[Collected data entries]
· · · ·

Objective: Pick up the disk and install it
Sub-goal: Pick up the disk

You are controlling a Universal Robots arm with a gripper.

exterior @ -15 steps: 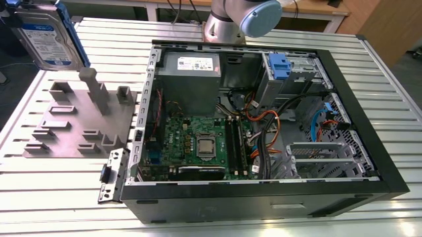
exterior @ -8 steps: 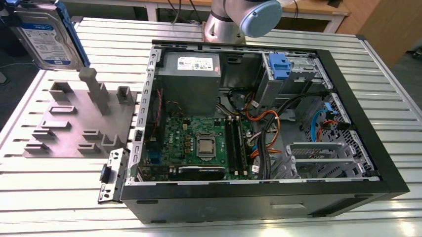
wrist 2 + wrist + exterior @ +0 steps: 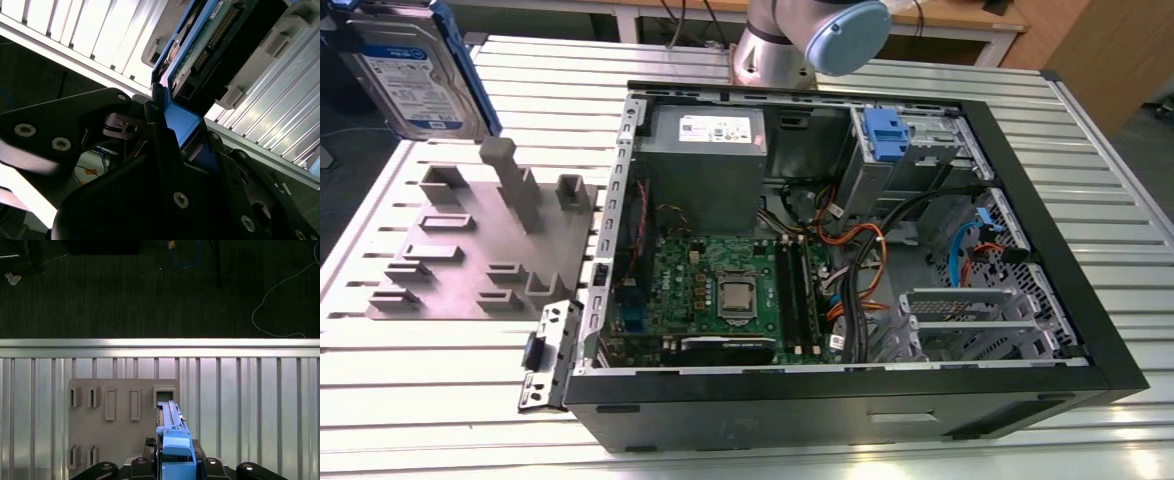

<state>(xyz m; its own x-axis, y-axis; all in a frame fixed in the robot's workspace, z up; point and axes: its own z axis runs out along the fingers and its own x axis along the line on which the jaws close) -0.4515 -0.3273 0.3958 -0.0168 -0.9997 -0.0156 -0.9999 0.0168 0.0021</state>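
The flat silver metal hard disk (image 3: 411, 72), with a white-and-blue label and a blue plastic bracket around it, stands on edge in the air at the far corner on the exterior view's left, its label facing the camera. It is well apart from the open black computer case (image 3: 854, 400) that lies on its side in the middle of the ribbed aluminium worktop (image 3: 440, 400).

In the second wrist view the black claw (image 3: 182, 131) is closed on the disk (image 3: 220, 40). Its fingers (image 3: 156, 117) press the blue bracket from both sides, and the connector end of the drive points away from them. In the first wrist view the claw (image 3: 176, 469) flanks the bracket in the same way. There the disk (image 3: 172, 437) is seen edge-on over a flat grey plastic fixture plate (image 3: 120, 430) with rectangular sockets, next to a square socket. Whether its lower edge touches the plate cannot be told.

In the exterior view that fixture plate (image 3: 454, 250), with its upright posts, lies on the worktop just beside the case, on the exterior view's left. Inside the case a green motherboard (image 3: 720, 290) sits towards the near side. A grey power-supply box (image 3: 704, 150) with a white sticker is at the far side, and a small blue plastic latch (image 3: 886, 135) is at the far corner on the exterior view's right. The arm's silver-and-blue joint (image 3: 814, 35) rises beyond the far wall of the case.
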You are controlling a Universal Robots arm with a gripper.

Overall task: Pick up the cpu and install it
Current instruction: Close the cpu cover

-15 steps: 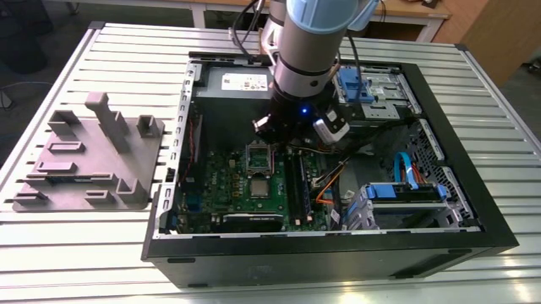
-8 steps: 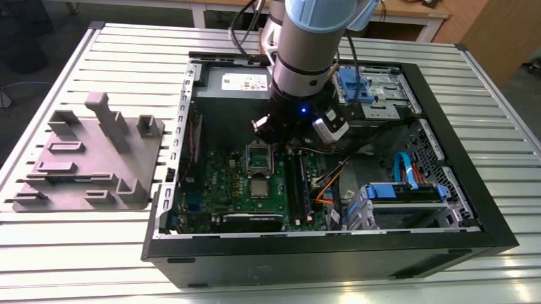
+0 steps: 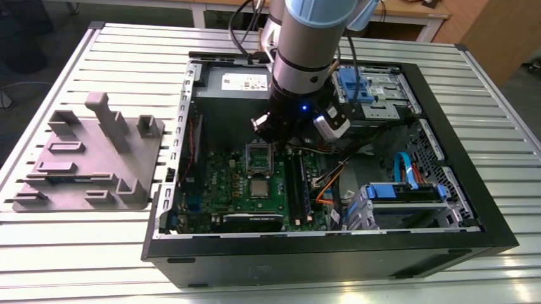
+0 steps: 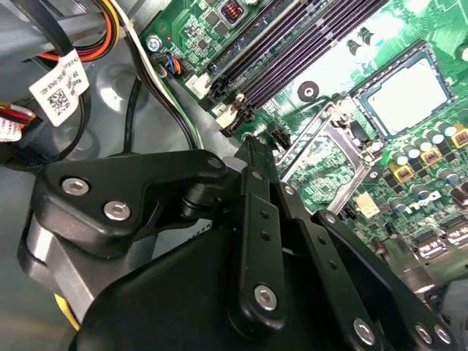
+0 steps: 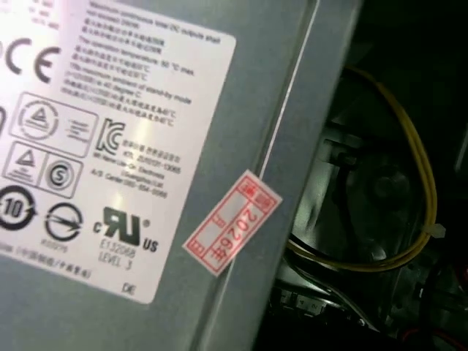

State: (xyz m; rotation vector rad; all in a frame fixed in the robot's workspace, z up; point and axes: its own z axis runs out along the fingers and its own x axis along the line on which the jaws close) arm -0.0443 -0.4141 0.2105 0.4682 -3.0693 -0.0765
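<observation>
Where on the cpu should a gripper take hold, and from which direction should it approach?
Probably by two opposite side edges, coming straight down from above. The cpu lies flat on the green motherboard with its metal top up, so only its thin edges offer a hold, and a sideways approach would likely meet the parts standing on the board around it.

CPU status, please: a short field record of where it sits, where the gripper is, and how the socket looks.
cpu: lying flat on the green motherboard, not held
gripper: low over the board next to the socket, apart from the cpu
socket: frame open, looks empty
case: open-sided, board exposed
task state: cpu not yet picked up
</observation>
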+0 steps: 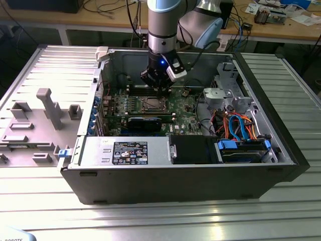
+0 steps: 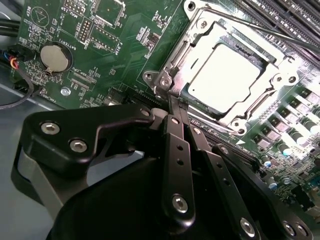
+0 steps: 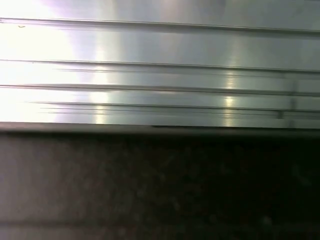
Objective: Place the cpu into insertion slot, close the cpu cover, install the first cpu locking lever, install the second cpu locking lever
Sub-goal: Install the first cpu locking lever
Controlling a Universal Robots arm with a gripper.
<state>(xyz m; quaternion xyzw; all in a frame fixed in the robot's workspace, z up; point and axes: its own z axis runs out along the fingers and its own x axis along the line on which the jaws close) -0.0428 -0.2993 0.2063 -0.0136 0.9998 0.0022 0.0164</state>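
Claw [image 2: 172, 102] of black metal, its two slim fingers drawn together with nothing visibly between them, stood tips-down at a corner of the thin square silver metal cpu cover [image 2: 200, 30], touching or just short of the screw boss there; which, I could not tell. Small flat square cpu [image 2: 225, 75], silver-grey on top, lay seated in the dark, silver-bordered insertion slot [image 1: 151, 104], framed by the cover's cut-out, so the chip was judged already placed and the cover down. Narrowed fingers suited work on the thin steel locking lever [image 2: 280, 32] beside the socket. Green motherboard [image 1: 185, 113] lay flat inside the open grey computer case [image 1: 175, 175] on the ribbed metal surface [image 1: 150, 216], giving access from above.
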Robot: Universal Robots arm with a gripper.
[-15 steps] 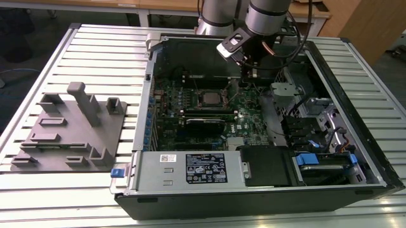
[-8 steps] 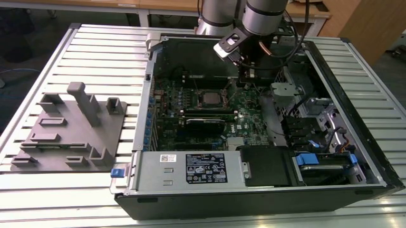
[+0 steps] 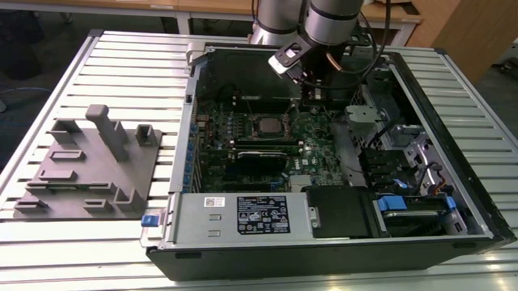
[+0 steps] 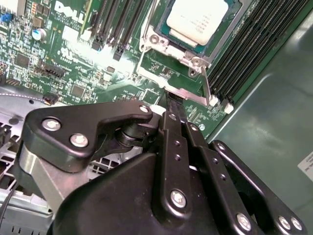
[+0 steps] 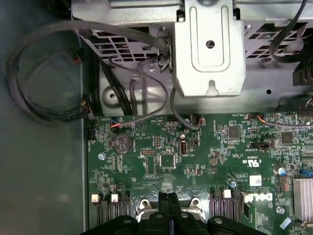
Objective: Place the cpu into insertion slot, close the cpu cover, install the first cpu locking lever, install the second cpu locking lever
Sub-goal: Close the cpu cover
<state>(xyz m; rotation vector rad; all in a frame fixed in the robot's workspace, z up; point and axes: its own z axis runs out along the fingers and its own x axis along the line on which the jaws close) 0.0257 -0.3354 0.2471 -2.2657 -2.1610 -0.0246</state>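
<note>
The cpu point(image 3: 267, 125) point(image 4: 198, 18) lies flat in the insertion slot point(image 4: 157, 40) of the green motherboard point(image 3: 312, 136), its silver-grey top showing. The silvery cpu cover point(image 4: 195, 61) frames the chip and looks folded down around it. A thin metal locking lever point(image 4: 207, 83) runs along one side of the socket. My gripper point(image 4: 172, 104) point(image 5: 168, 203) hovers just off the socket's edge with its black fingers pressed together and nothing between them. In the exterior view the gripper point(image 3: 312, 91) hangs inside the case, beyond the cpu and toward the exterior view's right.
The open computer case point(image 3: 453, 139) sits on a slatted table. Black memory slots point(image 4: 254, 44) flank the socket. A metal bracket point(image 5: 210, 49) and cables point(image 5: 49, 73) lie beside the board. A grey fixture plate point(image 3: 89, 163) stands at the exterior view's left. The power supply point(image 3: 242, 215) is at the front.
</note>
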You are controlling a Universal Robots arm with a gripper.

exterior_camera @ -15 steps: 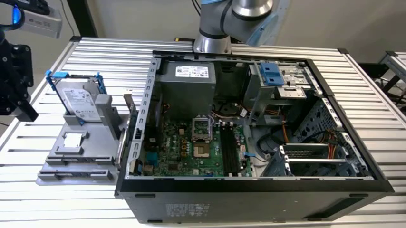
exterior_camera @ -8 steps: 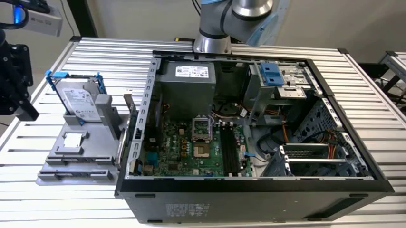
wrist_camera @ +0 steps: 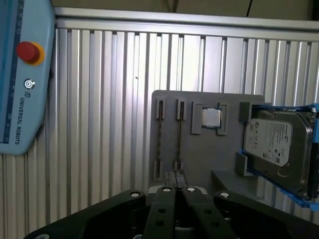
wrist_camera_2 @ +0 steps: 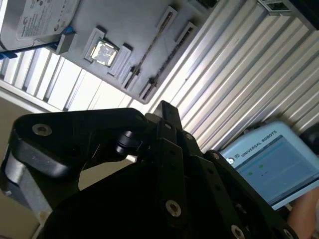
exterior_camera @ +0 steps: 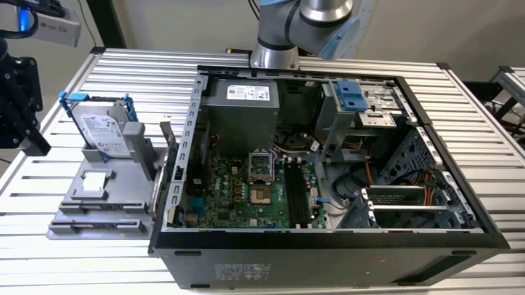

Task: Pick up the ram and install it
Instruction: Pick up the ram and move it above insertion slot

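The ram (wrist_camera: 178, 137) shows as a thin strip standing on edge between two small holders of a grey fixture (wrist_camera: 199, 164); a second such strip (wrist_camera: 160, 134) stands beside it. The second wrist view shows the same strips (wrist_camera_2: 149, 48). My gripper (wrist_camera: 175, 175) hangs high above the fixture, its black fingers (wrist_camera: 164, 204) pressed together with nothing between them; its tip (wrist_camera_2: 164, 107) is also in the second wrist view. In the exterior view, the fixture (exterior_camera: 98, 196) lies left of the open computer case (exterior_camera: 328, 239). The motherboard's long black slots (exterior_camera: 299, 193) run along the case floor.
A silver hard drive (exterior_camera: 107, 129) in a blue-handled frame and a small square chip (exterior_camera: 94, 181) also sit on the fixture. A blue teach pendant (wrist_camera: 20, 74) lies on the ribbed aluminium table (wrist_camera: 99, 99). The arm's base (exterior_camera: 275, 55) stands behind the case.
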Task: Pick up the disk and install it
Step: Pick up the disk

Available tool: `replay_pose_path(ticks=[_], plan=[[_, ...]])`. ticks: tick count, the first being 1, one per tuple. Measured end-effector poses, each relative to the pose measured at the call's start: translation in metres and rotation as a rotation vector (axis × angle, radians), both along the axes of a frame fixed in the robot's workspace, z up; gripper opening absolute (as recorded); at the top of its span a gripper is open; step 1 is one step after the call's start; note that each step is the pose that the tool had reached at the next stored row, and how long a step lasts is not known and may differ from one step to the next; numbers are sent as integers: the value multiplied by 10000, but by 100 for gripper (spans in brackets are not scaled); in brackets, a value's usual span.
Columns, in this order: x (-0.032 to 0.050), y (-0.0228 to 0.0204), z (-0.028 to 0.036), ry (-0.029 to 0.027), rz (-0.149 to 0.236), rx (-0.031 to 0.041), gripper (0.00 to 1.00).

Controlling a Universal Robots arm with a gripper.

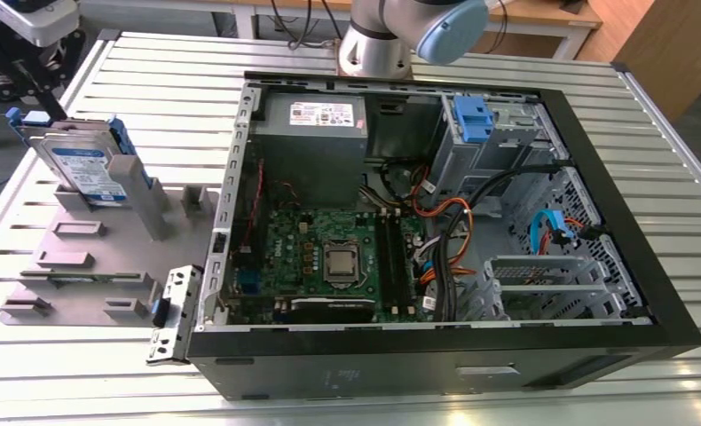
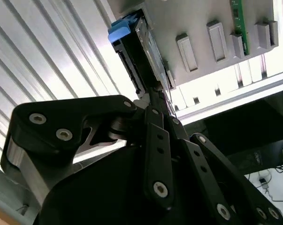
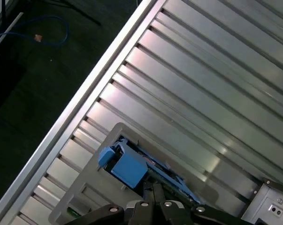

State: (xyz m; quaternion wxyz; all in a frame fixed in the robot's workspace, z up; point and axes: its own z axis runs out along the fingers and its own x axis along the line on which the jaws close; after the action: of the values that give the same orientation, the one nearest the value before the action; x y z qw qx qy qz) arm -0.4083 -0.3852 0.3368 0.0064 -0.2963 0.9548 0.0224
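Observation:
The disk [image 1: 84, 169] is a silver drive with a white-and-blue label in a blue bracket. It stands on edge in a grey holder [image 1: 78, 257] at the exterior view's left. My gripper [image 1: 31, 102] hangs at the disk's far end. In both wrist views its black fingers are drawn together. The gripper [image 2: 155, 89] has its tips at the disk [image 2: 141, 51], right by the blue bracket corner. In the first wrist view the gripper [image 3: 150, 187] sits just over the disk [image 3: 129, 168]. I cannot tell whether the tips pinch the disk.
An open black computer case [image 1: 421, 342] lies on the slatted metal table [image 1: 149, 80], with a green motherboard [image 1: 326, 248], a grey power supply [image 1: 315, 124] and a drive bay holding a blue carrier [image 1: 469, 120]. The arm's base [image 1: 381, 44] stands behind the case.

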Motion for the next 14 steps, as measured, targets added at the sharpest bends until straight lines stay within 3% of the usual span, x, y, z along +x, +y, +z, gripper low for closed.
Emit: replay_pose_path(ticks=[14], plan=[[0,0,-2,0,2540,0,11]])
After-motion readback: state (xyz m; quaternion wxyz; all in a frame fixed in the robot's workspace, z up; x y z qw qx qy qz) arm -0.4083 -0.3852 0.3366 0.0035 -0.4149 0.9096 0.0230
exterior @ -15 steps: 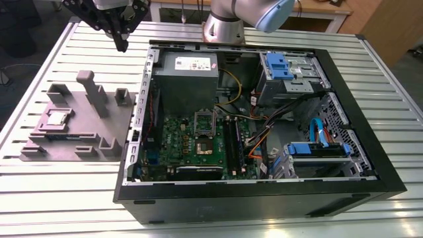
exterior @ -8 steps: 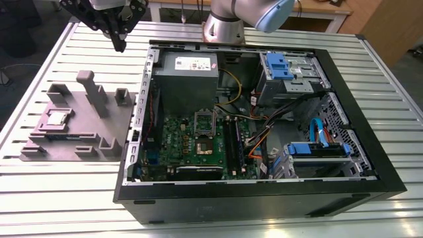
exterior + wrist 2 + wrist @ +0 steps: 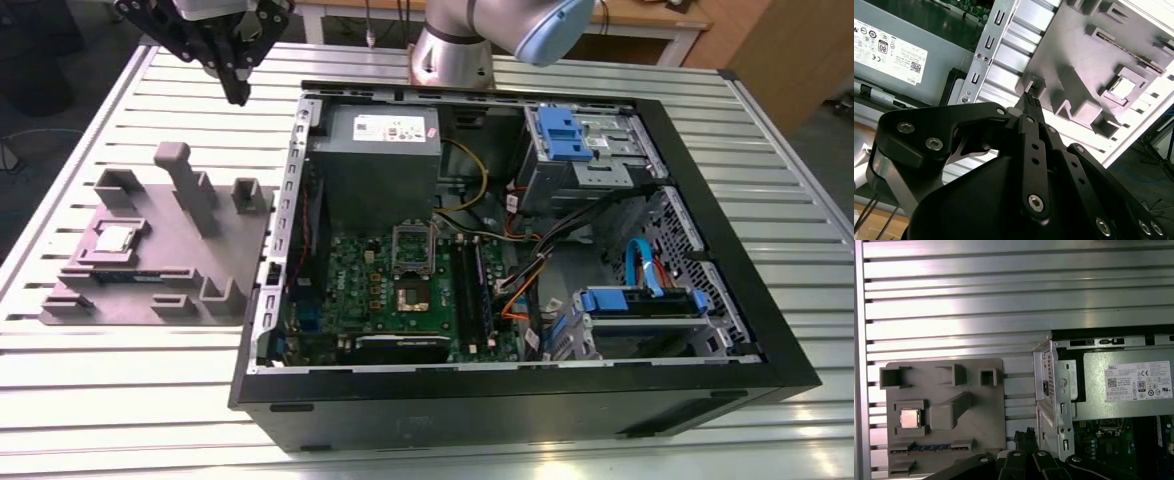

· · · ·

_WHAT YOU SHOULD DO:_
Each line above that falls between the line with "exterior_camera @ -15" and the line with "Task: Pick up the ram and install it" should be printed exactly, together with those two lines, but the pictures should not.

_TASK OUTPUT:_
exterior_camera @ -15 steps: 
exterior_camera @ -8 steps: 
wrist_camera @ +0 steps: 
wrist_camera_2 @ +0 steps: 
exterior_camera @ +0 steps: 

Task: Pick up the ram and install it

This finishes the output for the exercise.